#### Available data:
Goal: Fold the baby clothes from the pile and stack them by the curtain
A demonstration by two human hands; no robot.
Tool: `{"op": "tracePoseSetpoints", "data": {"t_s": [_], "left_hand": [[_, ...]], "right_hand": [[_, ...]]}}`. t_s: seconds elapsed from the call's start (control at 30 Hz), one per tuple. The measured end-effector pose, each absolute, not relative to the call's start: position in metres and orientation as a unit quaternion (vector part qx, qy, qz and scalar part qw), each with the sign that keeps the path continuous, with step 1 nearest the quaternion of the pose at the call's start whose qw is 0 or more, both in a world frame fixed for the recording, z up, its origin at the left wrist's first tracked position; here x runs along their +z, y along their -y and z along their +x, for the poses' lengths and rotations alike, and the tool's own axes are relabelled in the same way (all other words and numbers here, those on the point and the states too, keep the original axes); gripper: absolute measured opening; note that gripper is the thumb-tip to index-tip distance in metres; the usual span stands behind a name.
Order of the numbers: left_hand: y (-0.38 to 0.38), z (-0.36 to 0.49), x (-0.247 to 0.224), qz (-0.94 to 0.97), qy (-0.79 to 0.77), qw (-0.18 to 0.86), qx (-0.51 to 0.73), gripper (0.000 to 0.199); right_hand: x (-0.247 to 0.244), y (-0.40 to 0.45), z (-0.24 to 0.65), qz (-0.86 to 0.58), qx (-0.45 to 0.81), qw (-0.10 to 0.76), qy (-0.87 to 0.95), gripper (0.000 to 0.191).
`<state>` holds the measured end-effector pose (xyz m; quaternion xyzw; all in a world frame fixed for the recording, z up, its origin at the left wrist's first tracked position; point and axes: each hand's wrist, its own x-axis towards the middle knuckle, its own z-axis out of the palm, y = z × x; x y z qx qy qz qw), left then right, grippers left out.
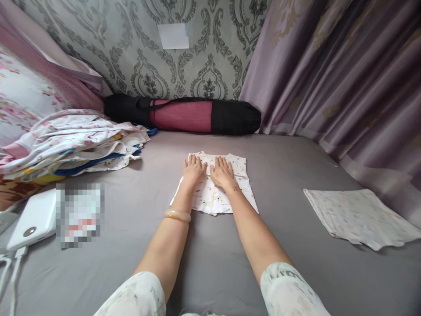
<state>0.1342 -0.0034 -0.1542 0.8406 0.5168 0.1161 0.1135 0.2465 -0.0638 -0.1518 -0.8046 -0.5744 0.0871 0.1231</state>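
Observation:
A small white garment with a tiny coloured print [212, 202] lies spread on the grey sheet in front of me; it looks like a baby's shirt, with a button-like dot on a strip down its middle. My left hand [194, 170] rests flat on its upper left part, fingers extended. Beside it, my right hand [222, 171] lies palm down on the upper right part, fingers also stretched out. Neither hand grips the cloth. A pale bangle [177, 215] circles my left forearm.
To the right lies a folded printed cloth [358, 215]. A clothes pile [75, 140] sits at the left, above a white power bank with cables [34, 219] and a blurred-out item [80, 215]. A black and pink rolled bag [180, 116] lies along the patterned wall.

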Motion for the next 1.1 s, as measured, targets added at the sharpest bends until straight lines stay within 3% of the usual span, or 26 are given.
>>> {"op": "tracePoseSetpoints", "data": {"t_s": [0.13, 0.43, 0.67, 0.9, 1.1], "left_hand": [[0.004, 0.133, -0.152, 0.829, -0.526, 0.076, 0.173, 0.055], [0.001, 0.132, -0.159, 0.820, -0.554, 0.103, 0.096, 0.064], [0.001, 0.131, -0.158, 0.815, -0.555, 0.054, 0.154, 0.060], [-0.002, 0.131, -0.169, 0.830, -0.545, 0.063, 0.095, 0.064], [-0.007, 0.132, -0.158, 0.833, -0.546, 0.079, 0.052, 0.065]], "right_hand": [[-0.152, 0.064, 0.253, -0.841, 0.052, 0.143, 0.519, 0.063], [-0.159, 0.062, 0.258, -0.868, 0.070, 0.119, 0.476, 0.064], [-0.147, 0.063, 0.280, -0.879, 0.072, 0.132, 0.453, 0.064], [-0.150, 0.062, 0.304, -0.849, 0.091, 0.060, 0.516, 0.061], [-0.138, 0.064, 0.313, -0.836, 0.106, 0.046, 0.536, 0.063]]}}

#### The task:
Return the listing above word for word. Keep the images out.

#### Task response:
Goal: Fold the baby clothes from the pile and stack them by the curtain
A demonstration by two human hands; no robot.
Tool: `{"op": "tracePoseSetpoints", "data": {"t_s": [_], "left_hand": [[_, ...]], "right_hand": [[_, ...]]}}`. t_s: seconds elapsed from the call's start (control at 30 Hz), one per tuple. The measured end-effector pose, each absolute, not relative to the call's start: position in metres and orientation as a unit quaternion (vector part qx, qy, qz and scalar part qw), each with the sign that keeps the path continuous, with step 1 nearest the quaternion of the pose at the call's start whose qw is 0 or more, both in a world frame fixed for the recording, z up, its origin at the left wrist's first tracked position; here x runs along their +z, y along their -y and z along their +x, for the poses' lengths and rotations alike, and the tool's own axes are relabelled in the same way (all other words and numbers here, those on the point and the states too, keep the original axes); gripper: absolute measured opening; note that gripper is the thumb-tip to index-tip distance in metres; the usual span stands behind a name.
Order of the numbers: left_hand: y (-0.38 to 0.38), z (-0.36 to 0.49), x (-0.247 to 0.224), qz (-0.94 to 0.97), qy (-0.79 to 0.77), qw (-0.18 to 0.86), qx (-0.51 to 0.73), gripper (0.000 to 0.199); right_hand: x (-0.247 to 0.244), y (-0.40 to 0.45), z (-0.24 to 0.65), qz (-0.86 to 0.58), qx (-0.45 to 0.81), qw (-0.10 to 0.76), qy (-0.87 to 0.95), gripper (0.000 to 0.191).
`<state>` holds the measured end-effector pose (xyz m; quaternion xyzw; all in a world frame fixed for the recording, z up, its origin at the left wrist's first tracked position; point and axes: each hand's wrist, its own x-axis towards the middle knuckle, its own z-axis out of the palm, y = z × x; x y z qx qy qz qw), left then right, grippers left out.
<state>0.1342 -0.0034 -0.1542 0.8406 0.5168 0.1161 0.1135 0.2465 -0.0638 -0.1518 -0.8046 -0.5744 0.0871 0.1231</state>
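Observation:
A small white garment with a tiny coloured print [212, 202] lies spread on the grey sheet in front of me; it looks like a baby's shirt, with a button-like dot on a strip down its middle. My left hand [194, 170] rests flat on its upper left part, fingers extended. Beside it, my right hand [222, 171] lies palm down on the upper right part, fingers also stretched out. Neither hand grips the cloth. A pale bangle [177, 215] circles my left forearm.
To the right lies a folded printed cloth [358, 215]. A clothes pile [75, 140] sits at the left, above a white power bank with cables [34, 219] and a blurred-out item [80, 215]. A black and pink rolled bag [180, 116] lies along the patterned wall.
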
Motion for the next 1.1 s, as measured, targets added at the sharpest bends until straight lines stay within 3% of the usual span, or 26 are given.
>>> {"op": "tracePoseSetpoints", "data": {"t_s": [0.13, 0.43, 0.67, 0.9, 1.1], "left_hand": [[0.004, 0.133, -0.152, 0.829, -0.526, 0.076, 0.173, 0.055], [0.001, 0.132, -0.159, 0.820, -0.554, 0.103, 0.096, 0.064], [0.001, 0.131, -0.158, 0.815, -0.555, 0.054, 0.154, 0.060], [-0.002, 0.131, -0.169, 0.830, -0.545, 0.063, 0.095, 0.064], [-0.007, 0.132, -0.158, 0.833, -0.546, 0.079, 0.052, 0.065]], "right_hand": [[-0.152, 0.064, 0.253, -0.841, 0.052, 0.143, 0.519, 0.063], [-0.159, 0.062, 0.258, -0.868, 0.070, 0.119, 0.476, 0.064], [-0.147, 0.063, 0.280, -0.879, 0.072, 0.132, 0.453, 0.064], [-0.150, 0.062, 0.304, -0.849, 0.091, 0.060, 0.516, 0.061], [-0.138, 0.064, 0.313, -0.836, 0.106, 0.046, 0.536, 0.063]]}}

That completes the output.